Amendments 72 and 75 would shorten the period within which a review of the discount rate must be completed, from 180 to 120 days. Amendment 73 would shorten the time available to the expert panel to deliver its response to the Lord Chancellor from 90 days to 75 days. We fully recognise the need to ensure that reviews are conducted promptly and do not take up an excessive amount of time. However, it is equally important that sufficient time is available to enable the review to be properly informed and to give the expert panel and the Lord Chancellor an adequate period to consider all the issues that may arise.
We have drawn on the experience of reviewing the rate under the present law in proposing the time periods now in the Bill. It may be helpful to explain how the 180-day period allowed for in the Bill is made up. Turning to the first 90-day period, each review will require the analysis of up-to-date evidence on investment returns and investment behaviour to ensure that a fully informed decision is reached. The expert panel will need to consider this evidence in detail and prepare a thorough report for the Lord Chancellor. We consider that the 90-day period allowed for in the Bill represents a challenging but reasonable deadline for the panel to provide this. Turning to the second 90-day period, the Lord Chancellor will in turn need to consider the panel’s report and, as is the case under the current framework, consult HM Treasury. As the panel will be introducing new expertise into the review process, it is important that the other parties involved have the benefit of its considered views. Again, we consider that the 90-day period allowed for in the Bill is reasonable for this part of the review.
We therefore consider that the overall period of 180 days is reasonable to ensure that proper preparation of the review and careful consideration of the issues can take place.
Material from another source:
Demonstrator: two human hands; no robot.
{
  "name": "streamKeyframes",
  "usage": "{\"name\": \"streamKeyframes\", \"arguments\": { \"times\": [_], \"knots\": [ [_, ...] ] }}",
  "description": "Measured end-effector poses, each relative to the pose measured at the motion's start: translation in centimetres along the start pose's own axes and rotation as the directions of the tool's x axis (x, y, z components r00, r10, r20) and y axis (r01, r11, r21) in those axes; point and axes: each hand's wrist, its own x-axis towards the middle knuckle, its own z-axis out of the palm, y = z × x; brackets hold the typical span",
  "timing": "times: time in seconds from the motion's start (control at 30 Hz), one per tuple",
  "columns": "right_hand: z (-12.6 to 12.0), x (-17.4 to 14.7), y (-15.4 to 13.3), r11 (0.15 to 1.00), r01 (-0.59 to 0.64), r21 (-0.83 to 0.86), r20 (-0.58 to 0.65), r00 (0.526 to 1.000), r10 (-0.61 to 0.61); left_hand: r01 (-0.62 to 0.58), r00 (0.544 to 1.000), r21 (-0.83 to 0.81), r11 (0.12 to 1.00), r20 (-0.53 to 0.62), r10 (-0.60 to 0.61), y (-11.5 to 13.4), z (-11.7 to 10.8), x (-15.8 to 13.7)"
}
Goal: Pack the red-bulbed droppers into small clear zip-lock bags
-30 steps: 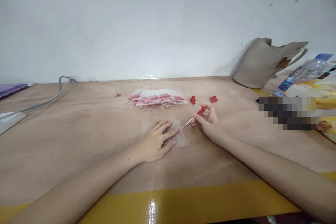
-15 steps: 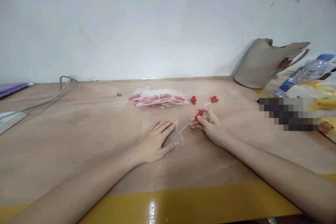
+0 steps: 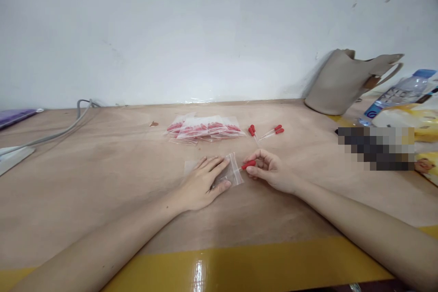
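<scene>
Under my left hand (image 3: 203, 185) lies a clear zip bag (image 3: 234, 169), pressed flat to the table with the fingers spread. The bag's zip end points right, toward my right hand (image 3: 268, 171). Between the thumb and fingers of that hand is a red-bulbed dropper (image 3: 248, 164), its thin clear stem reaching into the bag's mouth. How deep the tip goes is hard to see. Just beyond lie several more droppers with red bulbs (image 3: 278, 129). Behind the left hand sits an overlapping pile of filled zip bags (image 3: 207, 127) with red bulbs inside.
A grey cable (image 3: 65, 132) runs along the left of the table (image 3: 102, 169). At the right stand a beige bag (image 3: 342, 84), a water bottle (image 3: 398, 96) and yellow packages (image 3: 404, 121), with a blurred-out patch before them. A white wall closes the back.
My right hand has moved left and toward me, bringing the dropper's stem into the bag's mouth. The bag's zip end now lies flatter. My left hand has stayed in place.
</scene>
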Motion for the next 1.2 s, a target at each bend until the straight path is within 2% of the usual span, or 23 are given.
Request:
{"name": "streamKeyframes", "arguments": {
  "times": [0.13,0.27,0.43,0.57,0.67,0.73,0.8,0.87,0.9,0.97,1.1,1.17,1.2],
  "knots": [
    [0.2,0.0,-0.5,0.998,0.036,0.049,0.202,0.978,-0.046,-0.019,1.000,-0.032,0.999,-0.019,0.019,-0.2,0.1,0.2],
    [1.0,0.1,-0.8,0.997,-0.023,0.072,0.317,0.948,-0.001,-0.027,0.998,-0.058,0.998,-0.054,0.024,0.0,0.2,0.4],
    [0.2,0.8,-0.7,1.000,-0.024,0.017,0.260,0.965,0.019,-0.016,0.992,-0.097,0.995,-0.127,0.004,-0.1,-0.5,0.5],
    [-1.8,1.7,0.0,0.997,-0.075,-0.032,0.179,0.981,0.080,-0.059,0.996,-0.145,0.988,-0.068,0.049,-1.2,-1.2,0.0],
    [-2.6,2.1,0.3,0.986,-0.096,-0.134,0.127,0.986,0.113,-0.090,0.996,-0.162,0.983,-0.029,0.086,-2.0,-1.2,-0.3],
    [-2.6,2.2,0.2,0.970,-0.030,-0.243,0.146,0.987,0.067,-0.103,0.995,-0.170,0.980,-0.021,0.101,-2.2,-1.1,-0.3],
    [-2.3,2.1,-0.2,0.938,0.100,-0.331,0.207,0.978,-0.031,-0.109,0.994,-0.173,0.979,-0.018,0.107,-2.3,-0.9,-0.2],
    [-2.1,2.1,-0.6,0.912,0.206,-0.355,0.265,0.958,-0.113,-0.111,0.994,-0.170,0.979,-0.022,0.109,-2.2,-0.8,-0.1],
    [-2.1,2.0,-0.8,0.911,0.217,-0.351,0.281,0.952,-0.119,-0.112,0.994,-0.169,0.979,-0.025,0.110,-2.2,-0.7,-0.1],
    [-2.3,2.0,-1.1,0.935,0.136,-0.327,0.286,0.958,-0.040,-0.115,0.993,-0.168,0.979,-0.031,0.112,-2.2,-0.6,-0.1],
    [-3.0,1.7,-1.3,0.973,-0.165,-0.163,0.234,0.951,0.200,-0.114,0.993,-0.152,0.982,-0.034,0.110,-2.2,-0.5,-0.1],
    [-3.5,1.8,-1.4,0.964,-0.222,-0.145,0.212,0.945,0.250,-0.099,0.995,-0.127,0.987,-0.014,0.098,-2.2,-0.5,-0.2],
    [-3.9,2.0,-1.5,0.960,-0.211,-0.182,0.170,0.955,0.242,-0.086,0.996,-0.112,0.990,0.003,0.087,-2.2,-0.5,-0.2]
  ]
}}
A significantly shorter period, such as that proposed in the amendment, could reduce the thoroughness and effectiveness of the review process. On the basis of the explanations I have given, I hope that my noble friend will feel able to withdraw the amendment.
I am grateful, or fairly grateful, to all noble Lords who spoke in this debate. I am sorry that the noble Lord, Lord Beecham, is entirely at a loss to understand the purpose of my amendment. Quite a number of other people seem to favour five years, so it is not a complete outlier. In fact, as many seem to favour five years as three years or any other period.
As my noble friend conceded, whatever period is selected is in a sense a compromise. It must be arbitrary. I am grateful to my noble friend for answering not only this group of amendments but an earlier group when dealing with the mechanism of the time limits for the Lord Chancellor to go through the process of conducting the review and appointing a panel. We have already been told that our suggestions are inappropriate in that respect, but it is nice to be told again. That was clearly in the speaking note.
As to the question of why three years, my noble friend said that there may be smaller adjustments after three years rather than five. With great respect, that depends on the economic climate. There may be some enormous economic event—we are not unfamiliar with those, sadly—which means that there could be a dramatic change in a short period. I am unconvinced by that argument.
My main point was gaming. I have personal evidence and experience that it is going on at the moment. Clearly, it is anecdotal, but I suggest that three years is definitely the wrong period. I will withdraw my amendment now. I shall do my best to accumulate better evidence to try to convince the noble Lord, Lord Beecham, among others, and the Government, that five years is a better period. In the meantime, I beg leave to withdraw the amendment.